Problem:
Check each line of the entries below for the word "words", and copy out the ones that have it.

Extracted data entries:
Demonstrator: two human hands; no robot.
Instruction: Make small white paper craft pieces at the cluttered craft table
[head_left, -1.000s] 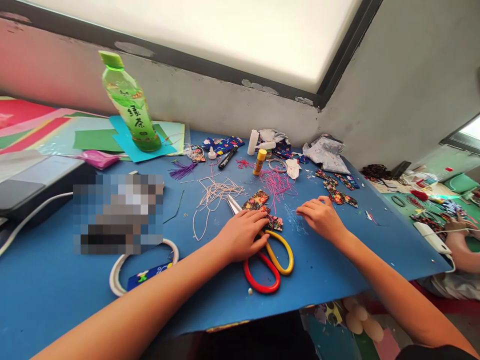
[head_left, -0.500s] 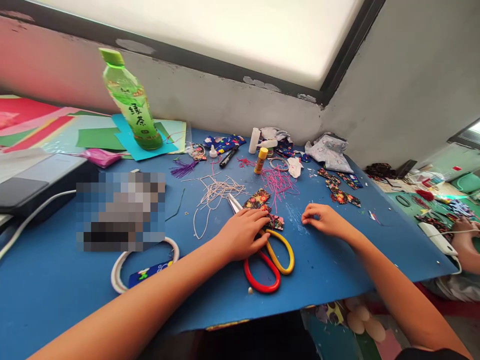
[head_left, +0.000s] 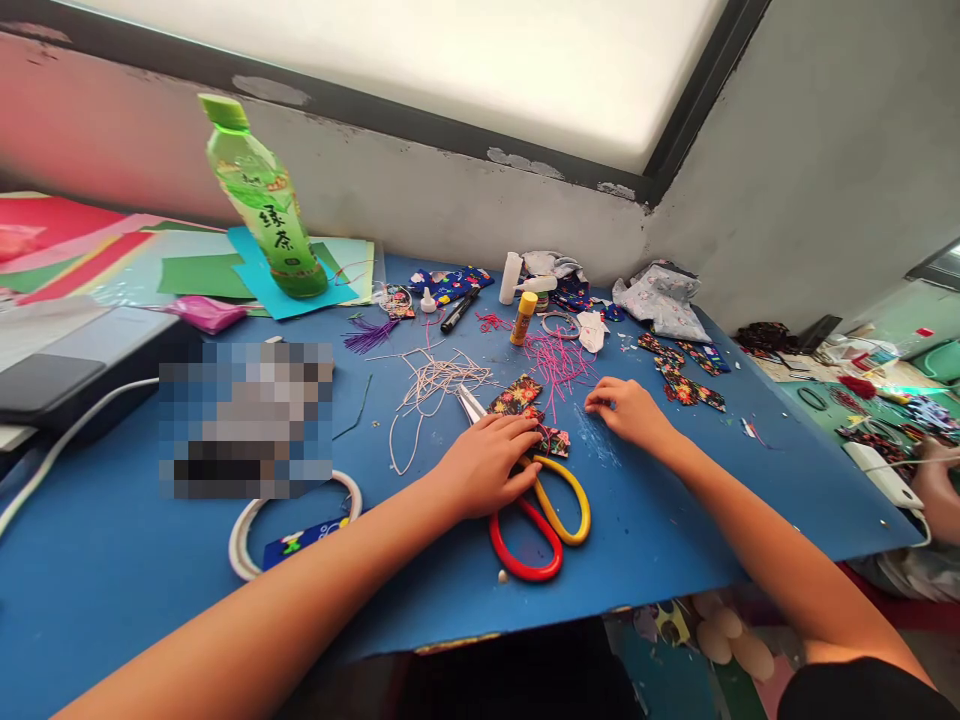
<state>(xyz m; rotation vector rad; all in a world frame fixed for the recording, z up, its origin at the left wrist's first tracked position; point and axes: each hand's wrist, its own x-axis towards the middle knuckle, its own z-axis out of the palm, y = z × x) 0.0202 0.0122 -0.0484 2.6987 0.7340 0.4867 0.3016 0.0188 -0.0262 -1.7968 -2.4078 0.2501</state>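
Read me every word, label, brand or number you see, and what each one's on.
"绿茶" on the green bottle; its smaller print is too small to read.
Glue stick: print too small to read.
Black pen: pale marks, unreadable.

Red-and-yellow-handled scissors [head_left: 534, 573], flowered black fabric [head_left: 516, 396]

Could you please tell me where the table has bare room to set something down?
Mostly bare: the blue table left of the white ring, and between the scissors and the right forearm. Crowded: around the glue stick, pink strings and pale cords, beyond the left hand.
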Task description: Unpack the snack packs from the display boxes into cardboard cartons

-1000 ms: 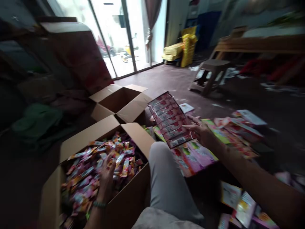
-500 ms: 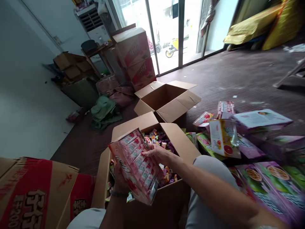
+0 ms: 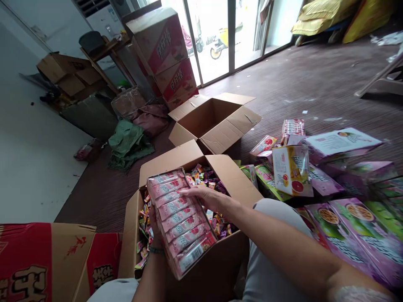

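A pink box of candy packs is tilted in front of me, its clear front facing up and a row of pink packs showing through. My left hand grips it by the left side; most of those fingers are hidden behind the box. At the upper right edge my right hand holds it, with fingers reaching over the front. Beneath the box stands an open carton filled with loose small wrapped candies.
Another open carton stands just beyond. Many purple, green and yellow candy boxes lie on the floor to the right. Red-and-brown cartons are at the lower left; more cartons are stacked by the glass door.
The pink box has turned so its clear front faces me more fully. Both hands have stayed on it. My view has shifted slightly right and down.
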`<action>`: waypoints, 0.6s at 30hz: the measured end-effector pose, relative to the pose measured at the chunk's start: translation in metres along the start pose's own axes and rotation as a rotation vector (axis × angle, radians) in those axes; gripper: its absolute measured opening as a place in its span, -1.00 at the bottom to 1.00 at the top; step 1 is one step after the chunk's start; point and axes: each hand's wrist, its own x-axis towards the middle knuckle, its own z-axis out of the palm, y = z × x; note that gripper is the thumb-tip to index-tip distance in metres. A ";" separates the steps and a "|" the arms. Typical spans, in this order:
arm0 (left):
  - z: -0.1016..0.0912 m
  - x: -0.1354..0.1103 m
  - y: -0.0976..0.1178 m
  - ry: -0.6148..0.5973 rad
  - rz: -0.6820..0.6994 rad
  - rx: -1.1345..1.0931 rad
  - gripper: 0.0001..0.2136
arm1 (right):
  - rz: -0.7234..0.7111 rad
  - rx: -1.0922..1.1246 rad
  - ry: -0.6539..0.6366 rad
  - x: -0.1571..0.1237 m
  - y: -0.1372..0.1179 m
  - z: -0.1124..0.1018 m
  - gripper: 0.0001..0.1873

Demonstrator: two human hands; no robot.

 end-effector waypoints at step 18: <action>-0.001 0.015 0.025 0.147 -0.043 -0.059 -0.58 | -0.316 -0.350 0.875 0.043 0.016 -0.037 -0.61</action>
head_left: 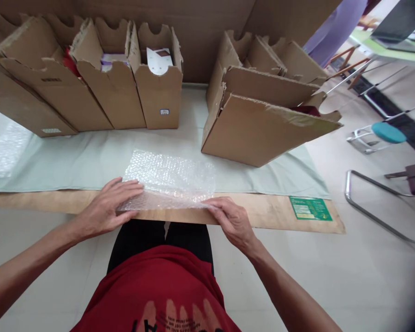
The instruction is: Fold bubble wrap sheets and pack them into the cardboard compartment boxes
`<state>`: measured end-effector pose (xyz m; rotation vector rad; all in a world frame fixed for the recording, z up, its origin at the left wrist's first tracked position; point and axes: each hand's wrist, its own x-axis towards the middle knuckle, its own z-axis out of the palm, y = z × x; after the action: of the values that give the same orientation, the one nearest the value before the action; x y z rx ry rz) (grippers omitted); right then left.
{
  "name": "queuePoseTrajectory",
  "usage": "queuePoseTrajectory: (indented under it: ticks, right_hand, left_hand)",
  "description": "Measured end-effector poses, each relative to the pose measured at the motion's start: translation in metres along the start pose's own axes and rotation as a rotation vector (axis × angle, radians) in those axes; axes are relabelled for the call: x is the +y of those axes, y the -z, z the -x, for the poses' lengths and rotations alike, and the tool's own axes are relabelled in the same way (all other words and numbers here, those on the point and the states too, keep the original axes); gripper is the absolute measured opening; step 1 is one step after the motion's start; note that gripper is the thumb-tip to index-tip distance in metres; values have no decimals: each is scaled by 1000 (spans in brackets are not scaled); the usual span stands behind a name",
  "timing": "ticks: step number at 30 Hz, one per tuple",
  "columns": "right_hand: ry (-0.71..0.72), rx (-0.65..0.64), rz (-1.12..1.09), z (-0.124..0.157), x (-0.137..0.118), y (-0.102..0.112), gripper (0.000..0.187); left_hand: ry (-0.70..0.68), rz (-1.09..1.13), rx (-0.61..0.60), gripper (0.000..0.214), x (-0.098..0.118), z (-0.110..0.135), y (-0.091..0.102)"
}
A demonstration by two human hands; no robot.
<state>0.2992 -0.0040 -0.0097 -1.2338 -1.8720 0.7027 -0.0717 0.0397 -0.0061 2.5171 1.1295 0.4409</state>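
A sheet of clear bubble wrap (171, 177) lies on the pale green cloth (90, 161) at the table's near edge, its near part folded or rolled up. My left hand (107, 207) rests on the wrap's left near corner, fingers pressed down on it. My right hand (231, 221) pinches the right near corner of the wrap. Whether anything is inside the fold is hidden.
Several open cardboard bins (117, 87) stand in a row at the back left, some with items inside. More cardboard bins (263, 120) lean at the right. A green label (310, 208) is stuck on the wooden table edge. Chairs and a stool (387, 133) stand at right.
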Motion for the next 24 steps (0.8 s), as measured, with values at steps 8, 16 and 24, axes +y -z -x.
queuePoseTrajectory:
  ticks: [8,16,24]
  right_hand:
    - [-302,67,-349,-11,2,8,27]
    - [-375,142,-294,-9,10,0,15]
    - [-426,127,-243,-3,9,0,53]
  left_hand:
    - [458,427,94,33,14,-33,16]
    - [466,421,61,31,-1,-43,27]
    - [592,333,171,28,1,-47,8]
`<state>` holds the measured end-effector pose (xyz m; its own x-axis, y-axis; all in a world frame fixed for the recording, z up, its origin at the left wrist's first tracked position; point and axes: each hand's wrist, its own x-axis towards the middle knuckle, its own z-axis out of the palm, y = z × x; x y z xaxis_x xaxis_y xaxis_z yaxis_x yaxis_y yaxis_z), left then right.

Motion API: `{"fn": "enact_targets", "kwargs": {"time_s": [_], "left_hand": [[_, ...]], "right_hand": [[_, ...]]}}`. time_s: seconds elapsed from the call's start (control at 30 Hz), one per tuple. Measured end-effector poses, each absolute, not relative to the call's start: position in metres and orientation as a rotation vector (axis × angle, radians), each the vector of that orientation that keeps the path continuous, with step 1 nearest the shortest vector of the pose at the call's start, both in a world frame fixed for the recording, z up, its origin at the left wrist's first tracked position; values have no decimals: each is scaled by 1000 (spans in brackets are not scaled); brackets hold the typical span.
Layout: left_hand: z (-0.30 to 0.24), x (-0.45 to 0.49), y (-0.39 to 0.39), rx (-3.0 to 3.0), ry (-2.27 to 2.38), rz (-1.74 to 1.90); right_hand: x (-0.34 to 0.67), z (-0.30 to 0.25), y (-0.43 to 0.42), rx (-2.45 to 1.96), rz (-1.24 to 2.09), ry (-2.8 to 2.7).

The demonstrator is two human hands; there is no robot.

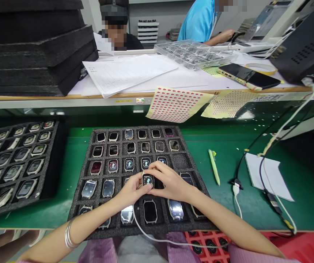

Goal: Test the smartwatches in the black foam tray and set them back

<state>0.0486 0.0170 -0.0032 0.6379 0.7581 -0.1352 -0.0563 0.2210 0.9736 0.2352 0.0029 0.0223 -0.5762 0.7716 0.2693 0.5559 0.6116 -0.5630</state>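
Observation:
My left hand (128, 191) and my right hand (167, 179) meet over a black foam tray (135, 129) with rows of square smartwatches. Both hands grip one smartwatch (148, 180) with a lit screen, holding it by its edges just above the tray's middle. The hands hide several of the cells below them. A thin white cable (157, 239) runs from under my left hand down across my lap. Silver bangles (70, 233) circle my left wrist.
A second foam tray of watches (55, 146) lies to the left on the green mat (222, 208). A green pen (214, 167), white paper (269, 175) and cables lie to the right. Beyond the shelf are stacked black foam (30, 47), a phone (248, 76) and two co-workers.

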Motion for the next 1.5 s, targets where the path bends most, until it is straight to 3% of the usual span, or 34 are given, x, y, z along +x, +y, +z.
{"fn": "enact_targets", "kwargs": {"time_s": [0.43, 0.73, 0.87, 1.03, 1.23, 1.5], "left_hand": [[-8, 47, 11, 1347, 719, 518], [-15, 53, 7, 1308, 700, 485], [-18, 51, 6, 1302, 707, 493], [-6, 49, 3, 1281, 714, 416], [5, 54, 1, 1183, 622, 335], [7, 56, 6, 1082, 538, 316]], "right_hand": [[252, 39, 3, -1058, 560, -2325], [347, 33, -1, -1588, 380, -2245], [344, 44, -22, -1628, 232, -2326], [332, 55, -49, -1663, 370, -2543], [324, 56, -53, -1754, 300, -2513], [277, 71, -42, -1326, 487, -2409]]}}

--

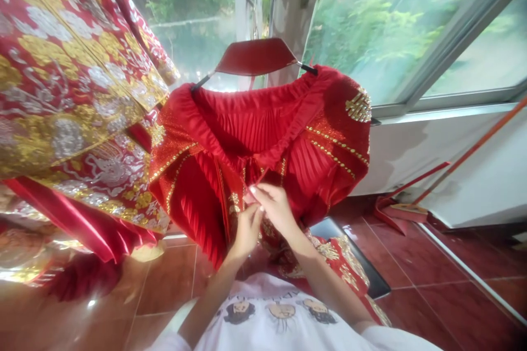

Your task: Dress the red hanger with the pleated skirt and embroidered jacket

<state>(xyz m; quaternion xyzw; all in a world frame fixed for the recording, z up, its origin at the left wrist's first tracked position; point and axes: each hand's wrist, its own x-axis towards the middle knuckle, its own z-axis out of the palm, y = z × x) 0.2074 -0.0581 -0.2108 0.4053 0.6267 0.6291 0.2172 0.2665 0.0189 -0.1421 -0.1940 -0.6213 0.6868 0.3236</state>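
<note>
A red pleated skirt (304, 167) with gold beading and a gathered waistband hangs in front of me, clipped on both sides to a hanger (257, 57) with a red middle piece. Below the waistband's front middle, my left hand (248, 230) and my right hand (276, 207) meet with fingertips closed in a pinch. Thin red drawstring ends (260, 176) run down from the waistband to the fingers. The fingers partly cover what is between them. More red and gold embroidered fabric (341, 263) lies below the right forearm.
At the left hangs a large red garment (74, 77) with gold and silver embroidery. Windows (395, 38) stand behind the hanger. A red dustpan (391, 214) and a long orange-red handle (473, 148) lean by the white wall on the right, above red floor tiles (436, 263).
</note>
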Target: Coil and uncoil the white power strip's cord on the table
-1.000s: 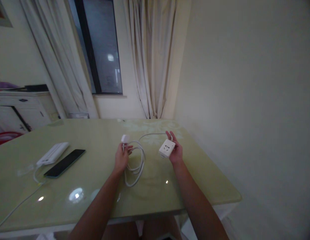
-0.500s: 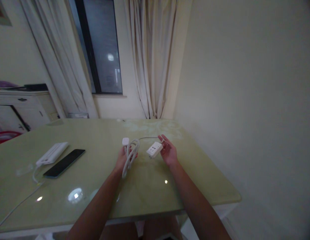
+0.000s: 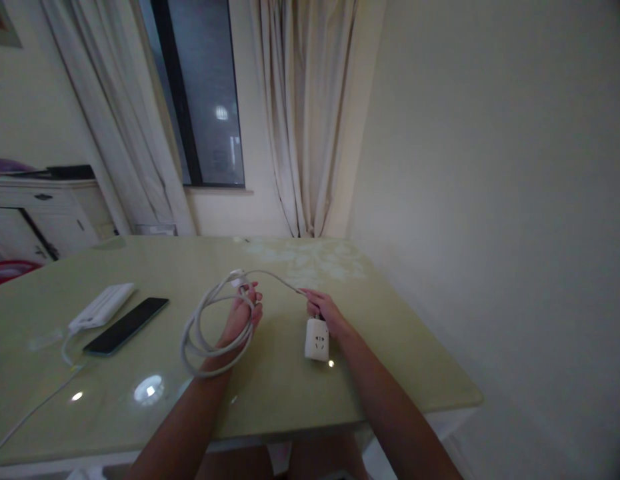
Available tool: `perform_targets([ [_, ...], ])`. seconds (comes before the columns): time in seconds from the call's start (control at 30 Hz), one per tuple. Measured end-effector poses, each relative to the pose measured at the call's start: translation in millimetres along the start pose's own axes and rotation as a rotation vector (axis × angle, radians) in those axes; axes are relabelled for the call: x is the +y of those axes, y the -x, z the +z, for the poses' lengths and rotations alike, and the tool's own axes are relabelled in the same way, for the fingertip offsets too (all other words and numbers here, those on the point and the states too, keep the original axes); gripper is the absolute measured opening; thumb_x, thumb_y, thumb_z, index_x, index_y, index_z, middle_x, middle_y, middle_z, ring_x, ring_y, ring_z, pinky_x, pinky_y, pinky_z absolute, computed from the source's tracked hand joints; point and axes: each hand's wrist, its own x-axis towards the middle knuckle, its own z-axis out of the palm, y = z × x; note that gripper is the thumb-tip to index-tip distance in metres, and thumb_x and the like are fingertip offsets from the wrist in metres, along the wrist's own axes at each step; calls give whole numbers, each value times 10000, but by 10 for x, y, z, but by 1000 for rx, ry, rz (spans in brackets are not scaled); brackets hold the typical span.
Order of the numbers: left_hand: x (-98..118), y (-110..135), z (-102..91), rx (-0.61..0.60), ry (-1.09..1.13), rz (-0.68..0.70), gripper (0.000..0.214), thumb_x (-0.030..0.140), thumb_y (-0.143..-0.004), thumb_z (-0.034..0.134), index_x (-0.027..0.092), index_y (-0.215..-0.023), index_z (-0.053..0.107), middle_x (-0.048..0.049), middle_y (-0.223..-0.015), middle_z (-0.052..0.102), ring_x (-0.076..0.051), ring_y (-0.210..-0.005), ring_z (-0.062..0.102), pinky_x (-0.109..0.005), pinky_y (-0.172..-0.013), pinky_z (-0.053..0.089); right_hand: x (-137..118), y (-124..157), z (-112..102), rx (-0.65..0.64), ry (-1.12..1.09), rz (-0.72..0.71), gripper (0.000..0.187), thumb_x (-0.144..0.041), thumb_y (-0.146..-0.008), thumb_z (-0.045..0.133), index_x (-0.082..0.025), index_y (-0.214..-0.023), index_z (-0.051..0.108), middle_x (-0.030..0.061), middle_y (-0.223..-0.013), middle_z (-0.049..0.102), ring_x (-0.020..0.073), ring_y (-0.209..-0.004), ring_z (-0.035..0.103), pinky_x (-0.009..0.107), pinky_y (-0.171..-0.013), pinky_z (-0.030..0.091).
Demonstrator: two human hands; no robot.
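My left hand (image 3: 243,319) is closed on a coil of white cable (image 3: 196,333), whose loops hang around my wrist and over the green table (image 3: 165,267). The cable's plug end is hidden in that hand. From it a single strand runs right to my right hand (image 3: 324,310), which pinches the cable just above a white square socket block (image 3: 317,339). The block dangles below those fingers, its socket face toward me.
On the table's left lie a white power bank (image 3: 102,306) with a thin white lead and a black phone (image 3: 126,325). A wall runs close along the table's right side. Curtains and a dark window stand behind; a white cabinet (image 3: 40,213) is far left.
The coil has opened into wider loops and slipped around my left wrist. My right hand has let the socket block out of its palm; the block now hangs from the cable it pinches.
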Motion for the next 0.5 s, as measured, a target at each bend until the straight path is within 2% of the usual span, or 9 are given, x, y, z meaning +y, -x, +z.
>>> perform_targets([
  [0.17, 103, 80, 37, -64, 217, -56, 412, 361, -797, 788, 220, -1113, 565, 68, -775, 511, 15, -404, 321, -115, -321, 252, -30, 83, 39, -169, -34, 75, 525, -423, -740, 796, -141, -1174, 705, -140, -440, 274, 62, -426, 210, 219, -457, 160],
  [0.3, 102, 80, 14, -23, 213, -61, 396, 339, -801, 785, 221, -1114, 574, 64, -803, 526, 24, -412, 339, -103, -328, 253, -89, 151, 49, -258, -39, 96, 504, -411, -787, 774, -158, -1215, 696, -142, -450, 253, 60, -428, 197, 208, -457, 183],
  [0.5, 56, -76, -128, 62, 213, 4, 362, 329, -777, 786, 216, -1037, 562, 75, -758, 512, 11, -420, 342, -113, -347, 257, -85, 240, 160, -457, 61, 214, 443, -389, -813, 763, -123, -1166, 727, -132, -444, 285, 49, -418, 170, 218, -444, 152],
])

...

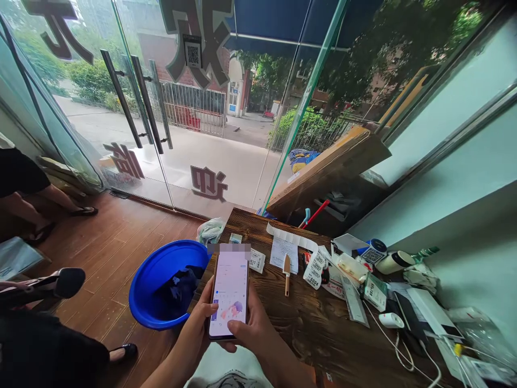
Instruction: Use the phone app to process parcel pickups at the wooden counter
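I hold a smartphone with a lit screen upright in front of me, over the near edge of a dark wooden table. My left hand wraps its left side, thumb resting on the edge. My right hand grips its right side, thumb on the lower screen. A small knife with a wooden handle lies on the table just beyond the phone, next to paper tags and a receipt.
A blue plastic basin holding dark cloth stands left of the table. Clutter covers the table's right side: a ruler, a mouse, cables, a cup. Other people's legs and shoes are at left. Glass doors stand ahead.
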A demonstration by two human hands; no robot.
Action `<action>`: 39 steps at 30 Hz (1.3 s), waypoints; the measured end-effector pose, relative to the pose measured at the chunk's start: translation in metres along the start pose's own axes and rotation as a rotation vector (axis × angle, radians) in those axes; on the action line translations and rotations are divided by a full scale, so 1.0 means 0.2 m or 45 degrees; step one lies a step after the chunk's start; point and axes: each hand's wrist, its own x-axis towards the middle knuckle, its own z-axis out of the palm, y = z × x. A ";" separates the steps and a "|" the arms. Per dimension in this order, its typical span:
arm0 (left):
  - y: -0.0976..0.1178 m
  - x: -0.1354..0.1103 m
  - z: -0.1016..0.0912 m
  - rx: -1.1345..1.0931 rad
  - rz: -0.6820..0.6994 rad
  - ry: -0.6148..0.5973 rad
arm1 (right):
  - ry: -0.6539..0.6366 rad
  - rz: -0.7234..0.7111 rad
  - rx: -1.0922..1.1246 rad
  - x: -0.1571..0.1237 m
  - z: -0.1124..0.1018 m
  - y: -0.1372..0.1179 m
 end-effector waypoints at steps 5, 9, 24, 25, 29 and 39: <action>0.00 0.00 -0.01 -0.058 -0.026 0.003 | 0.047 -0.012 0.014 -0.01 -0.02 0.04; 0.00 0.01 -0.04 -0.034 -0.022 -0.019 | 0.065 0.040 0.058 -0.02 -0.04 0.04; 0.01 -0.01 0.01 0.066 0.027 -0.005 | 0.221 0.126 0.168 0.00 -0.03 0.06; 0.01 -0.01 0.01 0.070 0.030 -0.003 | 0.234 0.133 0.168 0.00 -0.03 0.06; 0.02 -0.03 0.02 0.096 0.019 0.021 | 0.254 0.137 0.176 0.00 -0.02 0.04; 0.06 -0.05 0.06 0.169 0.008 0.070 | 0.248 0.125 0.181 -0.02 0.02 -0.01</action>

Answer section:
  "description": "Measured end-effector poses, each relative to the pose measured at the motion's start: translation in metres along the start pose's own axes and rotation as a rotation vector (axis × angle, radians) in those axes; axes are relabelled for the call: x is the +y of those axes, y the -z, z the -x, for the poses' lengths and rotations alike, and the tool's own axes are relabelled in the same way (all other words and numbers here, those on the point and the states too, keep the original axes); gripper is the absolute measured opening; step 1 is one step after the motion's start; note that gripper is the thumb-tip to index-tip distance in metres; values have no decimals: each is scaled by 1000 (spans in brackets are not scaled); the usual span stands behind a name",
Available tool: `perform_targets([ [_, ...], ])`. seconds (comes before the columns): time in seconds from the call's start (control at 30 Hz), one per tuple. Measured end-effector poses, each relative to the pose measured at the call's start: translation in millimetres along the start pose's own axes and rotation as a rotation vector (axis × angle, radians) in those axes; axes are relabelled for the call: x is the +y of those axes, y the -x, z the +z, for the poses' lengths and rotations alike, and the tool's own axes are relabelled in the same way, for the fingertip offsets too (all other words and numbers here, those on the point and the states too, keep the original axes); gripper is the absolute measured opening; thumb_x, thumb_y, thumb_z, index_x, index_y, index_z, middle_x, middle_y, middle_z, ring_x, ring_y, ring_z, pinky_x, pinky_y, pinky_z absolute, computed from the source's tracked hand joints; point and axes: each hand's wrist, its own x-axis towards the middle knuckle, its own z-axis out of the palm, y = z × x; note that gripper is the thumb-tip to index-tip distance in metres, and thumb_x and the like are fingertip offsets from the wrist in metres, along the wrist's own axes at each step; calls give whole numbers, each value times 10000, but by 10 for x, y, z, but by 1000 for rx, ry, rz (spans in brackets are not scaled); brackets hold the typical span.

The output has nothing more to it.